§ To do: Copy every line from the records below that holds the word "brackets".

**** Records for the task

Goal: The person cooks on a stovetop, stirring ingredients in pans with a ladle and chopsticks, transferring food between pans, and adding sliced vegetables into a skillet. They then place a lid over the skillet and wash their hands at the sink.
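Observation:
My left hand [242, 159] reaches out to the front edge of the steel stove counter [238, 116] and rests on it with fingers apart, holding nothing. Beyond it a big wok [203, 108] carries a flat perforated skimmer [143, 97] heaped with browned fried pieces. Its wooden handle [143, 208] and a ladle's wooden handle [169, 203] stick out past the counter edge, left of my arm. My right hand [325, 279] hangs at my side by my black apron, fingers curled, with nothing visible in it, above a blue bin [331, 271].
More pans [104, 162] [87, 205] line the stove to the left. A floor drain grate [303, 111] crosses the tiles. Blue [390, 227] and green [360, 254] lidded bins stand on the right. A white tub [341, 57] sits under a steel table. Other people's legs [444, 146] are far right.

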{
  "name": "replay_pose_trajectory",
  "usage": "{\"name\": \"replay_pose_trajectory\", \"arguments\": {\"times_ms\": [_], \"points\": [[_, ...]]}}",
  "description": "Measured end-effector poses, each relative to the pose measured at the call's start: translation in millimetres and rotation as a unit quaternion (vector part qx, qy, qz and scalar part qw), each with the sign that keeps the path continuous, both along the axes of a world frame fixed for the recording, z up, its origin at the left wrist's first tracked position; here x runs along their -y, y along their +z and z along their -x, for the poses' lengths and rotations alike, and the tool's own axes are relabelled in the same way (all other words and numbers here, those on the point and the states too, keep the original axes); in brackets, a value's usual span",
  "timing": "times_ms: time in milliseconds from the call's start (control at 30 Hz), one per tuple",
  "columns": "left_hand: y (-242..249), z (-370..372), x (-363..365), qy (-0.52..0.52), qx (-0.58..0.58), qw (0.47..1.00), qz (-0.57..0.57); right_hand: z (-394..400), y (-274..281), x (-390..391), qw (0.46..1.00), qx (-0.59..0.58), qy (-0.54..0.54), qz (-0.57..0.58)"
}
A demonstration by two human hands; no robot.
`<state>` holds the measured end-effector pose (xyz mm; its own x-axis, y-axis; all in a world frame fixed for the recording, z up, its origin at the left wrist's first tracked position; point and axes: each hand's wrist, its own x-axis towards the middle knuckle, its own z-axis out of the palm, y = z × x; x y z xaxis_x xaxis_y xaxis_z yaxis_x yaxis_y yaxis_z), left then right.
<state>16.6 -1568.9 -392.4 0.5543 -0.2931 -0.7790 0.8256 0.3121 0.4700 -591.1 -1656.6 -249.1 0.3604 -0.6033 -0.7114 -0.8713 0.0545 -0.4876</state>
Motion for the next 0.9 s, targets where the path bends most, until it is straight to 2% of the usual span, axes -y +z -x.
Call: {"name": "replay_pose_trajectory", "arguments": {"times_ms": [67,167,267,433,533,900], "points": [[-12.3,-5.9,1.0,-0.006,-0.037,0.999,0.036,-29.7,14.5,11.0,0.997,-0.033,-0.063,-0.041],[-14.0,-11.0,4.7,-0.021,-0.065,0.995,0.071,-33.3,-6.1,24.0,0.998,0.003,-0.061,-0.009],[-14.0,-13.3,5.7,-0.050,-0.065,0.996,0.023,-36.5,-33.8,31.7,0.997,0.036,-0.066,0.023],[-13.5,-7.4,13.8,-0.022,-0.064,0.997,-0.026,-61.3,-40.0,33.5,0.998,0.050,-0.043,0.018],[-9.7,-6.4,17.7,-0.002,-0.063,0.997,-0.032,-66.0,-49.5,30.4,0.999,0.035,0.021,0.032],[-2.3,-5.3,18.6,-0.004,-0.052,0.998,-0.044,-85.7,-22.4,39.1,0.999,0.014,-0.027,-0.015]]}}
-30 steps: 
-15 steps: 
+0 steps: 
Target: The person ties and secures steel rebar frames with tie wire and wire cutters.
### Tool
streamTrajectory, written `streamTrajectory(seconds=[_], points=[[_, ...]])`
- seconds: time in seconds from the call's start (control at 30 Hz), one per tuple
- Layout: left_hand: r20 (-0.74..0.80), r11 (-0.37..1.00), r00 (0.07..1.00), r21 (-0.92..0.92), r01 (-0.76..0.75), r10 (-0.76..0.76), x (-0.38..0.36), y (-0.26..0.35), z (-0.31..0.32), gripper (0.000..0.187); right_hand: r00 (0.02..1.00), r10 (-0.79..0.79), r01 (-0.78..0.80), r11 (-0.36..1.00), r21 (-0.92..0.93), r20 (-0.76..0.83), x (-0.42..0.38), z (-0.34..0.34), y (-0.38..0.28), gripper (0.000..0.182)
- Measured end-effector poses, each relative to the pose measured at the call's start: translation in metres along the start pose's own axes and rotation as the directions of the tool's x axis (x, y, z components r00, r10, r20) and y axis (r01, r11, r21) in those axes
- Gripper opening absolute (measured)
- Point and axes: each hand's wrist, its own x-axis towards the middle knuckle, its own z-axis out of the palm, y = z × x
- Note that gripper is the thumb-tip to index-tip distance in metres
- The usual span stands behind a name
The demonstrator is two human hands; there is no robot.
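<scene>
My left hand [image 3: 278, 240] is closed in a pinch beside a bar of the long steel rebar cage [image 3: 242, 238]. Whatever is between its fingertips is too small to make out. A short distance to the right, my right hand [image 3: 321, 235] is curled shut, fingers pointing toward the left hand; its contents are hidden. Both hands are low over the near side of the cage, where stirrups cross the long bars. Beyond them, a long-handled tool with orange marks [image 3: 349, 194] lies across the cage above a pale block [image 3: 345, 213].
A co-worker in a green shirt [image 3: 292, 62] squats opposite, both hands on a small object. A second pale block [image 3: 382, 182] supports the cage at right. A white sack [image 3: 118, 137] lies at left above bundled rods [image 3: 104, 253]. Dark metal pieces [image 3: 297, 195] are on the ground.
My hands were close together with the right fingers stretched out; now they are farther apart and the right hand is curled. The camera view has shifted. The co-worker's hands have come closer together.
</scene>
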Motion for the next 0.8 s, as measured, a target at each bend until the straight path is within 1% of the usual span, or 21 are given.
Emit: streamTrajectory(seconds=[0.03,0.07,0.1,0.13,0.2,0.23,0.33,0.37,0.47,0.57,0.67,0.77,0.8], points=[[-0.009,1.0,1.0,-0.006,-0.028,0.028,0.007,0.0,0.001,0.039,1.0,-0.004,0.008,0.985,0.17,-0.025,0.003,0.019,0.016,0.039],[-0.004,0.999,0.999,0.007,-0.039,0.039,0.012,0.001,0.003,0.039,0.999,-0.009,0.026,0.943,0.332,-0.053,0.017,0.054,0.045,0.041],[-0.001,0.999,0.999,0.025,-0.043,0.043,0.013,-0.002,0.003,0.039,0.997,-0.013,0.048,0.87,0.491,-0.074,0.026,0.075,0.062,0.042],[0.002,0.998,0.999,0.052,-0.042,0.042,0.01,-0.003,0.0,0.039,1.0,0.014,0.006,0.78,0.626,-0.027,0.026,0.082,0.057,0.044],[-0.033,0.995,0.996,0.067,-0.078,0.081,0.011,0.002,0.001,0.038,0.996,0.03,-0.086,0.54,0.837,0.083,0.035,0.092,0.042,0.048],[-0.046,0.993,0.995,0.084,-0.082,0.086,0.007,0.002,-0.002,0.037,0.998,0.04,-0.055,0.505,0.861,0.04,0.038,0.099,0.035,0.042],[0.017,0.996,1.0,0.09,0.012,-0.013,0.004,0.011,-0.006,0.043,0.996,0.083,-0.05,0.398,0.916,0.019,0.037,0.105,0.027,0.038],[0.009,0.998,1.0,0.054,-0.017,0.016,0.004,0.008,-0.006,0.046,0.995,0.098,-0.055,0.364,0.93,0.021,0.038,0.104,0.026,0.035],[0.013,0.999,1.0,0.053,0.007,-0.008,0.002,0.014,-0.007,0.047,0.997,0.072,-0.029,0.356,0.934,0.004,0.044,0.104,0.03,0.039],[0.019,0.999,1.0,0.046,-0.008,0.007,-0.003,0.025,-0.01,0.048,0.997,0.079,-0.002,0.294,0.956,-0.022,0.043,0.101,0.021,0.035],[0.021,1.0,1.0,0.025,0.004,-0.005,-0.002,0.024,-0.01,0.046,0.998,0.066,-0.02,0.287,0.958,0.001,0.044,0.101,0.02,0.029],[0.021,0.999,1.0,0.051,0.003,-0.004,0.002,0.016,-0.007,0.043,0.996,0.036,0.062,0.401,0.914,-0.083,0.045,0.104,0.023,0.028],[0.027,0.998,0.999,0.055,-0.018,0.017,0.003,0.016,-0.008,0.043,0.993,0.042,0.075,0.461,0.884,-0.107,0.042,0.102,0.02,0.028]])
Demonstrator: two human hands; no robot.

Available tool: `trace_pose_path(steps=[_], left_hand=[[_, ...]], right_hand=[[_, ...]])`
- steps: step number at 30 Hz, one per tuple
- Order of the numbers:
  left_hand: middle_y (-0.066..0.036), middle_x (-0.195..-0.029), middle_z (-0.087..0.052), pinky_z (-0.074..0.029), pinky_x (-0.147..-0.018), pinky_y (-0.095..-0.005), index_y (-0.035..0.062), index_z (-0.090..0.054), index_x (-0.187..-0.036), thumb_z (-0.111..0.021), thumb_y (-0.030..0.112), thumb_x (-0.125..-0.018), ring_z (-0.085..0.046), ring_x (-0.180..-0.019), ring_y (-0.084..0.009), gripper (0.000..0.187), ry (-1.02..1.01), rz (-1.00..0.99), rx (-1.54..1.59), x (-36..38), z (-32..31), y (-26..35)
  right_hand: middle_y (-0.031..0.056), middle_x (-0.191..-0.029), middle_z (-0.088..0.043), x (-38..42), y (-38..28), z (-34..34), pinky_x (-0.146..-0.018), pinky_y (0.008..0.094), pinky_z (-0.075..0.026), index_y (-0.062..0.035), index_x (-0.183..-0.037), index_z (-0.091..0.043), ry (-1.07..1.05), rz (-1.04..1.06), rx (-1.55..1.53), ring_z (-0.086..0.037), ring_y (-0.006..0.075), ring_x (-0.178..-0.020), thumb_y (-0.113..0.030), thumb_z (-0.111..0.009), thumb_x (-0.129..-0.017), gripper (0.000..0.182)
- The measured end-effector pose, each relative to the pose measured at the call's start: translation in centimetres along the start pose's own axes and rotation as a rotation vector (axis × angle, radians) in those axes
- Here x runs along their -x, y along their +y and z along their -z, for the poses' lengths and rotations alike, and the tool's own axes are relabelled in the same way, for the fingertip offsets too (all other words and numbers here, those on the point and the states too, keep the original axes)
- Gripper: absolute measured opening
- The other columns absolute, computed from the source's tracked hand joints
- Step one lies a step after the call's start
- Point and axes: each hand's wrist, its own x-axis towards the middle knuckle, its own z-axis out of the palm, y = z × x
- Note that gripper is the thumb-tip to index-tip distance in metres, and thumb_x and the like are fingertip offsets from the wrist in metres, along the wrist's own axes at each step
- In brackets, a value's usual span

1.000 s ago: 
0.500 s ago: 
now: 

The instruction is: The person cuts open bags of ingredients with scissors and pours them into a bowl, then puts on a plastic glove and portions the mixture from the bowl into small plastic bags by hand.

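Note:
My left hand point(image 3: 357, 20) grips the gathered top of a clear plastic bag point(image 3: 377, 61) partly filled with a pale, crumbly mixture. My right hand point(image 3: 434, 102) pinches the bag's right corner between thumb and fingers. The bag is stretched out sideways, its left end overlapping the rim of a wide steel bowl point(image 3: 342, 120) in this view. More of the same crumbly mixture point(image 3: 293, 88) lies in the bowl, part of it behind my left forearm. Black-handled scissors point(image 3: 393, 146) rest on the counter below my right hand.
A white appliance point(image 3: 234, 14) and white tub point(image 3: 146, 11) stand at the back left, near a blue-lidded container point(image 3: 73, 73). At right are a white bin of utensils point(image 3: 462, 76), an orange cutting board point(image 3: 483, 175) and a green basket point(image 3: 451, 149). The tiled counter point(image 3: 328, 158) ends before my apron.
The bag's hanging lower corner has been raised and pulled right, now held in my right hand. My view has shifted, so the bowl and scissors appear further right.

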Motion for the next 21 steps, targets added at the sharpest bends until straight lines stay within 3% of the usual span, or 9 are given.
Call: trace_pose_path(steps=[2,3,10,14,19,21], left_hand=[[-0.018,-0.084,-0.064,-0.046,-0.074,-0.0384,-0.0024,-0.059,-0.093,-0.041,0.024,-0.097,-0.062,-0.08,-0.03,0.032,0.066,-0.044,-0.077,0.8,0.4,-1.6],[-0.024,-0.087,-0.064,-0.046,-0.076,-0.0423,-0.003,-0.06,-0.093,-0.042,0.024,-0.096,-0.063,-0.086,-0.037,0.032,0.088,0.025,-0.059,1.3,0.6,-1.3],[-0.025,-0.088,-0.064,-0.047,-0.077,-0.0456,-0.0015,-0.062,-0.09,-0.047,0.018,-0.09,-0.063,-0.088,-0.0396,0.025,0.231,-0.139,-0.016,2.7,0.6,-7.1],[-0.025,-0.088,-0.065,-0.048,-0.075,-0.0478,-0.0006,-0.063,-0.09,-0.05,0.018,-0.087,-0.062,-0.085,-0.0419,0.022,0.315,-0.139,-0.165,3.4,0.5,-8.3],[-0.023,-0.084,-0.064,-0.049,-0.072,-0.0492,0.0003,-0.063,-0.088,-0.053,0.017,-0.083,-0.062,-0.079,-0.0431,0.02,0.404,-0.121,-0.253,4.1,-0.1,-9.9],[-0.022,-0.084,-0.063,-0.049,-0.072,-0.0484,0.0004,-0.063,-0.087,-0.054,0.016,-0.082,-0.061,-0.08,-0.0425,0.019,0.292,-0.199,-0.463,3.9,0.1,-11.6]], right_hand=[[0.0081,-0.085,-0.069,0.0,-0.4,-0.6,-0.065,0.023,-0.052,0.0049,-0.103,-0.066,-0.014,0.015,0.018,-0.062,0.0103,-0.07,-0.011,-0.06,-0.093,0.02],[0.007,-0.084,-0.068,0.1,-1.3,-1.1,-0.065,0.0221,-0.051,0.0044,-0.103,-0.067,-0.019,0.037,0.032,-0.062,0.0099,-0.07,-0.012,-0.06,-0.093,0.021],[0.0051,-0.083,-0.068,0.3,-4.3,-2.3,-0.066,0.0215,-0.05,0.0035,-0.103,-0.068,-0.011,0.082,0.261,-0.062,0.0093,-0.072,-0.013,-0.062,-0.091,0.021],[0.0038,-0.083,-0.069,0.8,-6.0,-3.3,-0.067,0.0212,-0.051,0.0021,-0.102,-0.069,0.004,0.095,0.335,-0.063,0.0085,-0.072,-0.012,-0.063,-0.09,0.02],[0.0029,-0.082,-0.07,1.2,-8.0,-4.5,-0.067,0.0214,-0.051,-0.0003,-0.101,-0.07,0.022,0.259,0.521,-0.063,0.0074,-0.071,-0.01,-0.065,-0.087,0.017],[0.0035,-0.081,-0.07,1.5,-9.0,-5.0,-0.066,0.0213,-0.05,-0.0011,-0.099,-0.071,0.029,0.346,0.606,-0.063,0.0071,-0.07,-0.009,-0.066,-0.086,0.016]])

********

§ Finished task:
  "description": "Measured end-effector poses, each relative to the pose measured at the call's start: translation in millimetres and rotation as a unit quaternion (vector part qx, qy, qz and scalar part qw), each with the sign that keeps the path continuous, both along the axes of a world frame fixed for the recording, z up, its origin at the left wrist's first tracked position; here x runs along their -y, y along their +z and z along their -x, for the poses' lengths and rotations alike, and the tool's own axes are relabelled in the same way (all other words and numbers here, those on the point and the states too, keep the original axes); in brackets, a value's usual span",
- In brackets, a value's usual span

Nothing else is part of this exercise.